RStudio - How to use a local IDE for R to crunch data in R on Hyperchicken

Introduction

RStudio is an Open Source and free Integrated Development Environment (IDE) for R. This allows you to work in Graphical User Environment (GUI) in addition to a terminal, which makes it easier when working with data interactively especially when working with graphs / plots as you can view them directly. If you work only on the commandline on the cluster, you would have to create a graph/plot there, copy the image file to your local desktop/laptop and then open the image on your local computer to view the image.

Note that there is also a paid commercial version of RStudio with extra bells and whistles, but the free version should suffice to work with R on Hyperchicken.

There are several flavors of RStudio and ways to work with them, but we can only support one of them.

How to NOT use RStudio

Do not run the normal a.k.a. non-server version of RStudio on Hyperchicken sending the graphical (X11) output to your local client computer. Well, it may "work", but the lag in the GUI will result in a very frustrating experience.

Do not run RStudio server on Hyperchicken, which is accessed using your local web browser. This is a security risk due to the weak security implementation in RStudio server. Therefore we will not install the server edition.

How to use RStudio

How to use RStudio

You can use RStudio by:

  • Running the normal a.k.a. desktop a.k.a. non-server version of RStudio on your local computer and
  • using the remoteR R-package to create an R-session on Hyperchicken
  • off loading the data processing from your local computer to Hyperchicken via the remote R-session created with remoteR

This setup will ensure:

  • The original data sets can stay on Hyperchicken
  • Communication between your local client computer and Hyperchicken is encrypted via the SSH protocol.
  • Code to crunch data can be written on your local client and will be send to Hyperchicken for analysis of the data sets.
  • Result files also stay on Hyperchicken.

Data access policies may differ, but in most cases it is allowed to download aggregate results to your local client. E.g. if you create a bar plot of the median of variable X for different cohorts, this will not contain any data for an individual sample. Using RStudio to look at such a plot would be compatible with such a data access policy.

Note that if you include measurements for individual samples in the plot - e.g. you include outliers and label them with sample IDs - then you may not be allowed to download that to your local computer.
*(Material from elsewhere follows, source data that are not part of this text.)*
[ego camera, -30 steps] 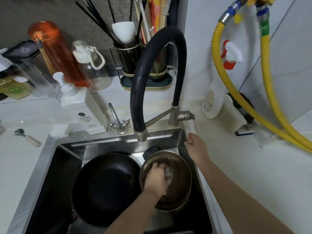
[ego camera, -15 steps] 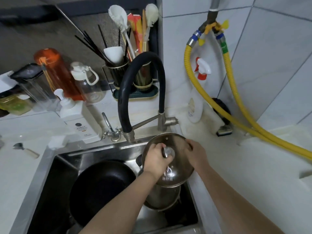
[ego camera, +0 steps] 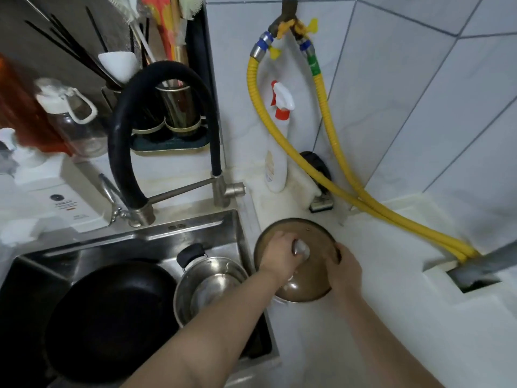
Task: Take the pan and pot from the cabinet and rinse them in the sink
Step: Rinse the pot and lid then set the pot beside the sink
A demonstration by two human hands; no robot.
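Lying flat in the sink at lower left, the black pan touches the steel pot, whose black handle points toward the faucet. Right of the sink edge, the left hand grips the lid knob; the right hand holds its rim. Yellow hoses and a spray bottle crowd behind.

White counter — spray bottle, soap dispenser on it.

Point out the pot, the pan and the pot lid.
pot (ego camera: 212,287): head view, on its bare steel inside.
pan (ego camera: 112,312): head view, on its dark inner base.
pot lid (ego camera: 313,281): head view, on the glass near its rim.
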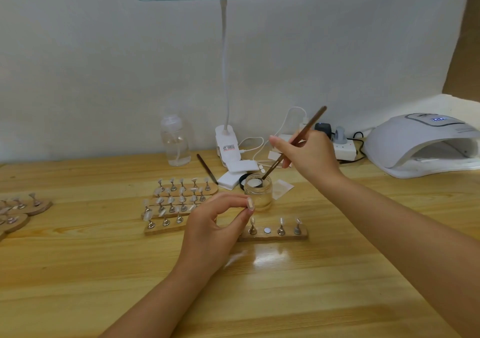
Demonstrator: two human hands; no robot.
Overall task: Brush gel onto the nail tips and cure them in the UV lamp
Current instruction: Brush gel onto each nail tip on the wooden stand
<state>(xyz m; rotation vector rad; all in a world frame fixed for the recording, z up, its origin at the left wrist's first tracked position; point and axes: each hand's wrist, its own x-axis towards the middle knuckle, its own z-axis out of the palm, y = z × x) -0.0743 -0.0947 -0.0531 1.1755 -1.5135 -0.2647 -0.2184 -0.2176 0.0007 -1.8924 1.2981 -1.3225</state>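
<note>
a brush (296, 141) is gripped in the right hand (309, 153), tilted, its tip dipped into an open glass jar (258, 191) on the wooden table (78, 259). a single nail tip (250, 204) on its stand is pinched between the fingers of the left hand (213, 223), just in front of the jar. a wooden holder (272, 235) with more nail tips lies below. the uv lamp (426, 143) is seen at the far right.

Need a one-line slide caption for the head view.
Right hand dips a brown-handled brush into a clear glass gel jar while left hand pinches a pale nail tip.
</note>
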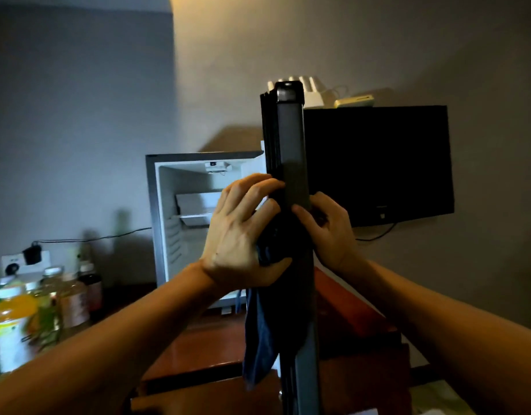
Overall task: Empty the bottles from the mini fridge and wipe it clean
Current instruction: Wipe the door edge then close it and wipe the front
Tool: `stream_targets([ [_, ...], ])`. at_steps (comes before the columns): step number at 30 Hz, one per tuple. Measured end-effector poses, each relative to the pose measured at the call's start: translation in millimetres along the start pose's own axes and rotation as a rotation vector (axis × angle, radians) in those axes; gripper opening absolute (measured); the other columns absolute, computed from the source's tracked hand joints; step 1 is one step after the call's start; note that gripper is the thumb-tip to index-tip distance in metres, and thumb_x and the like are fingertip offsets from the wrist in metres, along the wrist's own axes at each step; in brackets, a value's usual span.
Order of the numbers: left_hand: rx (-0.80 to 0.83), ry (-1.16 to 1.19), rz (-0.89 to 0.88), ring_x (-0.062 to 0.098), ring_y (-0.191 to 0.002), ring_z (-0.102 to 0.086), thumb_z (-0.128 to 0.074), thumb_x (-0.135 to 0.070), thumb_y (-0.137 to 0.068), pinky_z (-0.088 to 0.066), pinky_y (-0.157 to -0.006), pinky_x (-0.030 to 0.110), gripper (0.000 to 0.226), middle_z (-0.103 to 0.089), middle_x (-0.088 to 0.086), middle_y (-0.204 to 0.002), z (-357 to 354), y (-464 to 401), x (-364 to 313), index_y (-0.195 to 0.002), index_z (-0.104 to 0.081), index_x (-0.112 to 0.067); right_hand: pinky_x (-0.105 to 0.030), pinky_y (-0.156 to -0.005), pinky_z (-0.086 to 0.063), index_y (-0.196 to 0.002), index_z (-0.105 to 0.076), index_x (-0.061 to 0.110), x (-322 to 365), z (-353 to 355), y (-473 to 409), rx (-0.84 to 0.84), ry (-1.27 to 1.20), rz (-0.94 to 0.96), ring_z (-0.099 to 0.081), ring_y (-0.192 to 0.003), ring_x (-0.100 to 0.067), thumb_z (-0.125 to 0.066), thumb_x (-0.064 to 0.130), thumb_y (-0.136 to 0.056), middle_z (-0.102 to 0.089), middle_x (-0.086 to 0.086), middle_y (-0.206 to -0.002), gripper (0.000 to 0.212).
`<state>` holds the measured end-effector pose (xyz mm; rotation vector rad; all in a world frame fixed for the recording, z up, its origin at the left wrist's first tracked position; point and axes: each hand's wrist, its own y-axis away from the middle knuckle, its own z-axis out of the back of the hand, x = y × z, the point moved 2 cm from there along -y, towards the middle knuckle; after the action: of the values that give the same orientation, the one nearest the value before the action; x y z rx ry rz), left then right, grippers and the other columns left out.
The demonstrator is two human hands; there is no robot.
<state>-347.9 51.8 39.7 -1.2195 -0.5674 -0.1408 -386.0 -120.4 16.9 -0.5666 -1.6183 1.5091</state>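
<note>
Left hand (pixel 240 235): fingers curled over a dark blue cloth (pixel 261 330), pressing it against the fridge door (pixel 291 151) edge.
Right hand (pixel 330 232): fingers bent around the door's other side, gripping it.
Fridge (pixel 180 205): open, white inside, standing on the table (pixel 198 339).
Bottles (pixel 34 307): grouped far left, well apart from the fridge.
Cloth: hangs below the left hand.

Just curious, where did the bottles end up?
In the head view, the bottles stand at far left on the wooden counter, left of the open mini fridge.
</note>
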Motion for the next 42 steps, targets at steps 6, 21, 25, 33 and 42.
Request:
stream_targets([
  [6, 0.059, -0.022, -0.016, 0.034, -0.131, -0.045, -0.071, -0.032, -0.063, -0.036, -0.105, 0.05, 0.041, -0.059, 0.015, -0.129, 23.8, 19.0, 24.8, -0.088, -0.067, 0.001, -0.049, -0.059, -0.052, -0.078, -0.057, 0.004, 5.2, -46.4, -3.7, -0.003, -0.055, 0.006, -0.057, -0.069, -0.025, -0.057, 0.07, -0.078, -0.052, -0.005, -0.082, 0.066],
  [21, 0.334, -0.461, 0.12, 0.033, -0.112, -0.056, -0.056, -0.043, -0.076, -0.039, -0.101, 0.038, 0.046, -0.065, 0.013, -0.113, 29.6, 55.8, 55.4, -0.103, -0.067, -0.007, -0.033, -0.08, -0.046, -0.102, -0.058, 0.012, -9.1, -130.5, -11.0, 0.055, 0.218, 0.09, -0.049, -0.095, -0.018, -0.038, 0.042, -0.091, -0.05, -0.008, -0.109, 0.038],
  [25, 0.38, -0.509, 0.26, 0.035, -0.112, -0.055, -0.057, -0.046, -0.074, -0.041, -0.101, 0.042, 0.046, -0.065, 0.014, -0.113, 19.7, 67.0, 70.7, -0.103, -0.065, -0.01, -0.043, -0.102, -0.04, -0.132, -0.047, 0.02, -24.3, -149.2, -8.3, 0.164, 0.356, 0.136, -0.043, -0.124, -0.026, -0.046, 0.035, -0.095, -0.043, -0.009, -0.137, 0.041],
  [33, 0.583, -0.538, 0.462, 0.045, -0.144, -0.014, -0.058, -0.052, -0.076, -0.015, -0.118, 0.054, 0.067, -0.036, 0.024, -0.148, -11.8, 107.8, 120.8, -0.125, -0.056, -0.006, -0.049, -0.12, -0.013, -0.151, -0.026, 0.029, -52.2, -179.3, -14.7, 0.496, 0.544, 0.132, -0.008, -0.149, -0.026, -0.051, 0.025, -0.095, -0.012, -0.005, -0.161, 0.061],
  [42, 0.712, -0.5, 0.6, 0.042, -0.146, 0.006, -0.051, -0.06, -0.084, -0.008, -0.12, 0.049, 0.07, -0.008, 0.024, -0.158, -36.2, 140.9, 175.2, -0.131, -0.045, -0.007, -0.057, -0.116, -0.01, -0.152, -0.024, 0.027, -83.2, -215.6, -23.8, 0.606, 0.743, 0.066, -0.007, -0.148, -0.035, -0.057, 0.036, -0.083, -0.005, -0.008, -0.162, 0.077],
])
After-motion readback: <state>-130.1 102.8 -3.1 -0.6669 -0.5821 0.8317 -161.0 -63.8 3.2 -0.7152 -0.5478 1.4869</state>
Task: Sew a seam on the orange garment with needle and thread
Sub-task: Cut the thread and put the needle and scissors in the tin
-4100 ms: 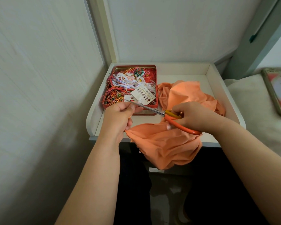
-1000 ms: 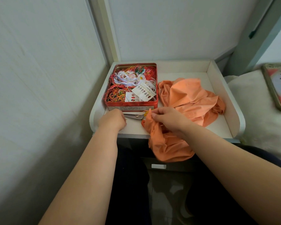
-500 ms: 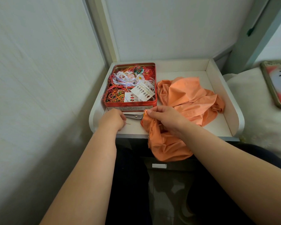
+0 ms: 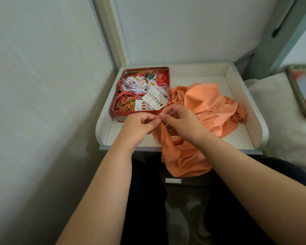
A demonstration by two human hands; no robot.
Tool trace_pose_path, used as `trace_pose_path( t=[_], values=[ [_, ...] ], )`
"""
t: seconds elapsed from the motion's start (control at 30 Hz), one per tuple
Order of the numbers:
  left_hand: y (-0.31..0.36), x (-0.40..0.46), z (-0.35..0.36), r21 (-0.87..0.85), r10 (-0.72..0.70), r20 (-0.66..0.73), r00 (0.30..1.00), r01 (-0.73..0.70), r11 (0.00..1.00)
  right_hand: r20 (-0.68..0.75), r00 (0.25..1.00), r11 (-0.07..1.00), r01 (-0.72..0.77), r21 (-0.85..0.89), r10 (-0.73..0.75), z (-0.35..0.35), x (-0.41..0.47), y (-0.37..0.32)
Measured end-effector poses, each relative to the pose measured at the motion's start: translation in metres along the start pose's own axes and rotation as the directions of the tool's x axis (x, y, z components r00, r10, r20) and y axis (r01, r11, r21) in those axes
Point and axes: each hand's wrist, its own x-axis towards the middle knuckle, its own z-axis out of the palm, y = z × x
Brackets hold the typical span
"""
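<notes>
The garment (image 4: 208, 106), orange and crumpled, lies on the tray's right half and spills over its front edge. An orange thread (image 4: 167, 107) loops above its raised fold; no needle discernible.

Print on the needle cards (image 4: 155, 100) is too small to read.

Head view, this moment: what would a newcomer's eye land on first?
The orange garment, crumpled at the right of the white tray and spilling over its front edge. Next, the left hand and right hand meeting fingertip to fingertip at its edge, pinching orange thread. Behind them sits a red tin full of tangled coloured threads.
</notes>
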Motion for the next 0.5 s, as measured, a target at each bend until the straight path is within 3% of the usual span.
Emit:
trace_pose_path(
  t=[0.17, 0.5],
  values=[
    [0.0025, 0.0008, 0.0014, -0.081, -0.008, 0.042, 0.999, 0.011, 0.997, -0.043, 0.999, 0.987, -0.015, 0.161, 0.023, -0.0023, 0.0005, -0.0031],
    [0.0037, 0.0011, 0.0037, -0.161, -0.016, 0.032, 0.999, 0.02, 0.987, -0.028, 0.999, 0.982, -0.036, 0.183, 0.042, -0.0028, -0.001, -0.0096]
  ],
)
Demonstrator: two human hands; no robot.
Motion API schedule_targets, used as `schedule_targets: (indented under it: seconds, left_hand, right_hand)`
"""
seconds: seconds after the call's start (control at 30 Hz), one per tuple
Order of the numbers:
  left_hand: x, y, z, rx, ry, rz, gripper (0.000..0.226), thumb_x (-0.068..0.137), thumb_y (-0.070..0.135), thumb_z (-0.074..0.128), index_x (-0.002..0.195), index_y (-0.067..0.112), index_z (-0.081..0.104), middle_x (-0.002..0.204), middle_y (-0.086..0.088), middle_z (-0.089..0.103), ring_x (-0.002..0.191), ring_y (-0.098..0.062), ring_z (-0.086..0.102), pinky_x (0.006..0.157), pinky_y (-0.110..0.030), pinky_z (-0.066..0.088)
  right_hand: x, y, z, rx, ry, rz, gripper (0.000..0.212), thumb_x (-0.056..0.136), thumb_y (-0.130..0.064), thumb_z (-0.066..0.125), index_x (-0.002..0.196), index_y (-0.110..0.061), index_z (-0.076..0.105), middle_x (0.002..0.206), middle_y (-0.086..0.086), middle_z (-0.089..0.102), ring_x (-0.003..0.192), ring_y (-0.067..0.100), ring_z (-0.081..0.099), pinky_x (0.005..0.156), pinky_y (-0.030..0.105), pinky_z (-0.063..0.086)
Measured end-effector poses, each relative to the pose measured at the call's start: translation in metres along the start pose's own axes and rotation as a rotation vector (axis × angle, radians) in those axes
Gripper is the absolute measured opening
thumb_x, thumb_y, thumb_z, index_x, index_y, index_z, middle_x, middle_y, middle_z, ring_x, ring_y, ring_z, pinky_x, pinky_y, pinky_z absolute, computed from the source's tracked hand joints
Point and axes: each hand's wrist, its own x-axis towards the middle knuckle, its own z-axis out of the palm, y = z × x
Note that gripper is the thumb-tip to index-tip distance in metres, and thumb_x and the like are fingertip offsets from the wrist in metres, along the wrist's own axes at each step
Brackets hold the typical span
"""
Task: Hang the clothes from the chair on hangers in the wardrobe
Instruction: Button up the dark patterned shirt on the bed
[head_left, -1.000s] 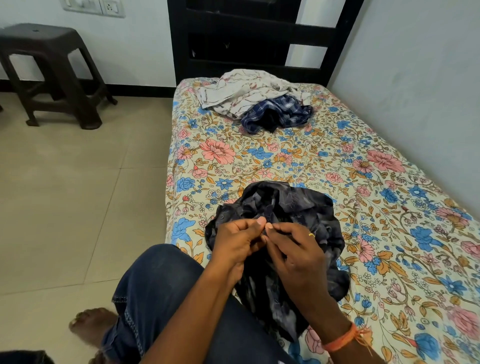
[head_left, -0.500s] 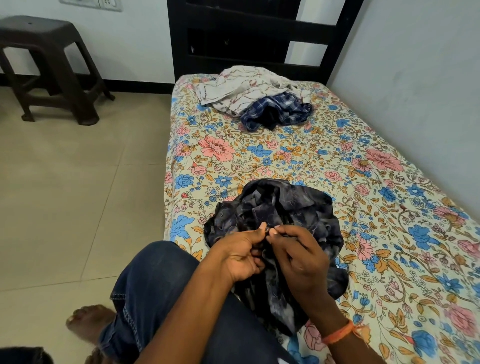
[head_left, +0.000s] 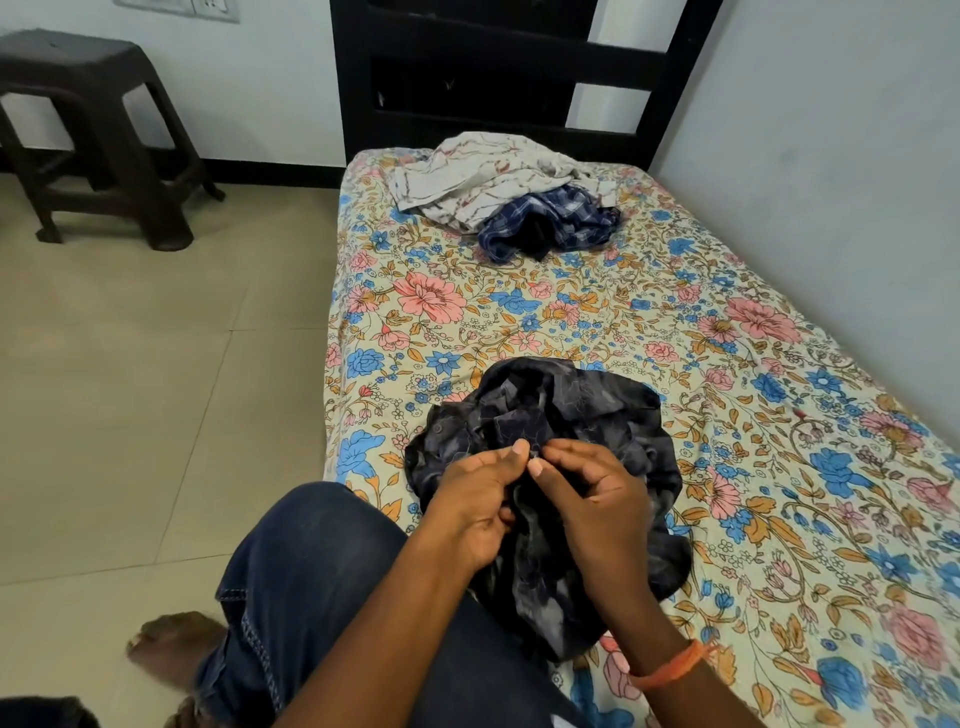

1. Install software on your own computer

  • Install libsodium

    • For Linux and Windows computers see the libsodium documentation
    • For macOS computers install Homebrew if you do not already have it and install libsodium in a terminal with this command
       brew install libsodium
      
  • Install both R and RStudio desktop

  • Install a set of compilers and standard libraries, so you can compile R packages from source code
    • For Linux: consult the documentation of your distro.
    • For Windows: install Rtools
    • For macOS: install Xcode either from the App store or using the xcode-select --install command in the Terminal.

2. Login on Hyperchicken

Login on Hyperchicken with your SSH client

3. Create a screen or tmux session on Hyperchicken

Optionally start a screen or tmux session.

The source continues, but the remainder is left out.